Sin embargo, se ha instalado, en la práctica, una consideración de los servicios mínimos como servicios máximos: serían los únicos que podrían prestarse durante la huelga, de tal forma que no podría haber otra actividad laboral que la requerida por la prestación de los mismos. No se trata de que, convocada una huelga, su impacto dependa del seguimiento que encuentre entre los trabajadores, de tal forma que se llevarán a cabo las actividades de la empresa en función del número de trabajadores dispuestos a trabajar, con la garantía de que, en todo caso, se prestarán los servicios mínimos, sino exclusivamente las requeridas por dichos servicios, aunque haya más trabajadores que quieran trabajar. El sindicato convocante de la huelga mencionada, indicó, en ese sentido, que se había evitado que la dirección 'pudiera poner en marcha trenes no sujetos a servicios mínimos'.

Esto es lo que explica el absurdo que parece desprenderse de la información comentada, en la que un mínimo seguimiento de la huelga tiene una incidencia desproporcionada en la actividad de la empresa. El derecho de huelga tiende a concebirse, así, como un derecho de ejercicio obligatorio. Basta la convocatoria de una huelga para que no puedan desarrollarse actividades laborales no amparadas por la fijación de servicios mínimos, con independencia de la voluntad de los trabajadores de sumarse o no a la convocatoria.

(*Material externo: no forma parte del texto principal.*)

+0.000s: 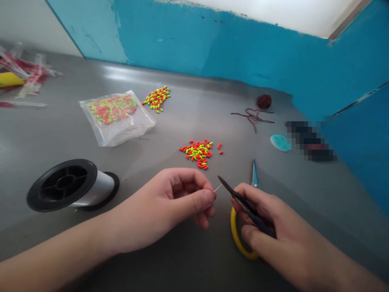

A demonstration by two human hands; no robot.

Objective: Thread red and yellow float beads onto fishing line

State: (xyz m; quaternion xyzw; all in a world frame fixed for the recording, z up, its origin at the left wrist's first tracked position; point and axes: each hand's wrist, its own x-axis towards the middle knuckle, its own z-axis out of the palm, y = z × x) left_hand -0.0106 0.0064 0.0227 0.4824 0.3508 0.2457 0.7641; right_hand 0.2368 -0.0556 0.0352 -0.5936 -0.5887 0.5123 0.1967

Esta situación, que está en el origen, además, del recurso a métodos violentos para imponer el seguimiento de la huelga convocada, es, probablemente, la que hace más urgente el desarrollo del artículo 28 de la Constitución y la regulación del ejercicio del derecho de huelga de manera equilibrada y respetuosa de los restantes derechos constitucionales y, entre ellos, el derecho al trabajo.